[Start of Attachment]

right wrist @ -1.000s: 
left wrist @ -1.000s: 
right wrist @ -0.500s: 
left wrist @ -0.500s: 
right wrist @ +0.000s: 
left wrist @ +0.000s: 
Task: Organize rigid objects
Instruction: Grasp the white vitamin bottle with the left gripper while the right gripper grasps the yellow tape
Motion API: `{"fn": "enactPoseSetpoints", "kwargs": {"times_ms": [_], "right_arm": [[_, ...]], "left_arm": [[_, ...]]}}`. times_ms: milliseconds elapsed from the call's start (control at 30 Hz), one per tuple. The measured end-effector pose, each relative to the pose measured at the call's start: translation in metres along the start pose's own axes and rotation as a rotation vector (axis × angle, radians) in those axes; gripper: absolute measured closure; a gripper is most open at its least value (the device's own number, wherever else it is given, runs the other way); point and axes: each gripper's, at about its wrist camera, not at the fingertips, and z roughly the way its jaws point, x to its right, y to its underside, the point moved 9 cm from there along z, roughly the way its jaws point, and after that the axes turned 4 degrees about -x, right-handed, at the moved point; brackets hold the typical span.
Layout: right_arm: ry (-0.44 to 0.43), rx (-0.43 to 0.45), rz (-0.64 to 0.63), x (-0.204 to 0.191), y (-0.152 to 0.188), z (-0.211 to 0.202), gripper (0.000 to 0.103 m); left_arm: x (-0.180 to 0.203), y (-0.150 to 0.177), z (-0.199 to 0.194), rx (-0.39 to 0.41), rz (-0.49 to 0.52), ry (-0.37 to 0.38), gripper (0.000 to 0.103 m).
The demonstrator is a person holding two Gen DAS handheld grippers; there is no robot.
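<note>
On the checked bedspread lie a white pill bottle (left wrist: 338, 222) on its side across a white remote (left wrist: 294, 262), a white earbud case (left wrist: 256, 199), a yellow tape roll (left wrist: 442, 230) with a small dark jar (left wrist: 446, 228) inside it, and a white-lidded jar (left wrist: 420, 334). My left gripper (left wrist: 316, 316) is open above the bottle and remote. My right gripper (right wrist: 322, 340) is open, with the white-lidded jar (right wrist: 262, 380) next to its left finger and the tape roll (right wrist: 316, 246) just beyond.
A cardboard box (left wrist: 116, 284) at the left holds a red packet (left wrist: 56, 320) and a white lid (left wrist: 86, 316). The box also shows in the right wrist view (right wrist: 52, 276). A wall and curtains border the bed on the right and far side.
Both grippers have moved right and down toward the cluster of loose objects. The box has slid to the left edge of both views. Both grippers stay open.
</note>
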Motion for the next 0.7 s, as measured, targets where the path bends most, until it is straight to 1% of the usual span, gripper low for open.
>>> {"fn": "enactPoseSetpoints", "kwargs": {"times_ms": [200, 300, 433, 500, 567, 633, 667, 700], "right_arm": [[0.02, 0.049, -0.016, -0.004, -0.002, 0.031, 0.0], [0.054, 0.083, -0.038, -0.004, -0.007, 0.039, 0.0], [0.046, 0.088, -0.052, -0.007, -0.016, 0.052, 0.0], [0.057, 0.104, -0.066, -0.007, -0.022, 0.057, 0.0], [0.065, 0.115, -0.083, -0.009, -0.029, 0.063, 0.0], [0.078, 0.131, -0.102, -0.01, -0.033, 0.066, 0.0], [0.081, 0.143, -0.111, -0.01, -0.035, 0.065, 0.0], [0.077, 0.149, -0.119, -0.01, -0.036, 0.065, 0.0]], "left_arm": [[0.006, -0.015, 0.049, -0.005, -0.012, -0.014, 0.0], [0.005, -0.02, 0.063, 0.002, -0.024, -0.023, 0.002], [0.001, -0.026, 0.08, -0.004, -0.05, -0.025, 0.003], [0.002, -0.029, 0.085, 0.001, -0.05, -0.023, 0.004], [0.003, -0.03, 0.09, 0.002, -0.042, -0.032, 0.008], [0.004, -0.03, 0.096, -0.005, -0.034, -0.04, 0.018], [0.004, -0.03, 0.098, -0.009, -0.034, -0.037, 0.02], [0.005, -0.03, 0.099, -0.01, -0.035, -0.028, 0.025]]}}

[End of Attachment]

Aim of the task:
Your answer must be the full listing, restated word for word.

Written response:
right wrist @ -1.000s: 
left wrist @ -1.000s: 
right wrist @ -0.500s: 
left wrist @ -0.500s: 
right wrist @ +0.000s: 
left wrist @ +0.000s: 
Task: Organize rigid objects
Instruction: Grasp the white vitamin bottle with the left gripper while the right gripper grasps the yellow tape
Motion API: `{"fn": "enactPoseSetpoints", "kwargs": {"times_ms": [_], "right_arm": [[_, ...]], "left_arm": [[_, ...]]}}`. times_ms: milliseconds elapsed from the call's start (control at 30 Hz), one per tuple. The measured end-effector pose, each relative to the pose measured at the call's start: translation in metres along the start pose's own axes and rotation as a rotation vector (axis × angle, radians) in those axes; gripper: absolute measured closure; a gripper is most open at its least value (the device's own number, wherever else it is given, runs the other way); point and axes: each gripper's, at about its wrist camera, not at the fingertips, and z roughly the way its jaws point, x to its right, y to its underside, the point moved 9 cm from there along z, roughly the way its jaws point, and after that the axes turned 4 degrees about -x, right-handed, at the moved point; brackets hold the typical span.
Layout: right_arm: ry (-0.44 to 0.43), rx (-0.43 to 0.45), rz (-0.64 to 0.63), x (-0.204 to 0.191), y (-0.152 to 0.188), z (-0.211 to 0.202), gripper (0.000 to 0.103 m); left_arm: x (-0.180 to 0.203), y (-0.150 to 0.177), z (-0.199 to 0.194), rx (-0.39 to 0.41), rz (-0.49 to 0.52), ry (-0.37 to 0.38), gripper (0.000 to 0.103 m).
The demonstrator is a person holding two Gen DAS handheld grippers; there is no robot.
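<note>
On the checked bedspread lie a white pill bottle (left wrist: 338, 222) on its side across a white remote (left wrist: 294, 262), a white earbud case (left wrist: 256, 199), a yellow tape roll (left wrist: 442, 230) with a small dark jar (left wrist: 446, 228) inside it, and a white-lidded jar (left wrist: 420, 334). My left gripper (left wrist: 316, 316) is open above the bottle and remote. My right gripper (right wrist: 322, 340) is open, with the white-lidded jar (right wrist: 262, 380) next to its left finger and the tape roll (right wrist: 316, 246) just beyond.
A cardboard box (left wrist: 116, 284) at the left holds a red packet (left wrist: 56, 320) and a white lid (left wrist: 86, 316). The box also shows in the right wrist view (right wrist: 52, 276). A wall and curtains border the bed on the right and far side.
Both grippers have moved right and down toward the cluster of loose objects. The box has slid to the left edge of both views. Both grippers stay open.
</note>
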Motion for the next 0.7 s, as measured, targets where the path bends most, until it is straight to 1% of the usual span, gripper low for open.
>>> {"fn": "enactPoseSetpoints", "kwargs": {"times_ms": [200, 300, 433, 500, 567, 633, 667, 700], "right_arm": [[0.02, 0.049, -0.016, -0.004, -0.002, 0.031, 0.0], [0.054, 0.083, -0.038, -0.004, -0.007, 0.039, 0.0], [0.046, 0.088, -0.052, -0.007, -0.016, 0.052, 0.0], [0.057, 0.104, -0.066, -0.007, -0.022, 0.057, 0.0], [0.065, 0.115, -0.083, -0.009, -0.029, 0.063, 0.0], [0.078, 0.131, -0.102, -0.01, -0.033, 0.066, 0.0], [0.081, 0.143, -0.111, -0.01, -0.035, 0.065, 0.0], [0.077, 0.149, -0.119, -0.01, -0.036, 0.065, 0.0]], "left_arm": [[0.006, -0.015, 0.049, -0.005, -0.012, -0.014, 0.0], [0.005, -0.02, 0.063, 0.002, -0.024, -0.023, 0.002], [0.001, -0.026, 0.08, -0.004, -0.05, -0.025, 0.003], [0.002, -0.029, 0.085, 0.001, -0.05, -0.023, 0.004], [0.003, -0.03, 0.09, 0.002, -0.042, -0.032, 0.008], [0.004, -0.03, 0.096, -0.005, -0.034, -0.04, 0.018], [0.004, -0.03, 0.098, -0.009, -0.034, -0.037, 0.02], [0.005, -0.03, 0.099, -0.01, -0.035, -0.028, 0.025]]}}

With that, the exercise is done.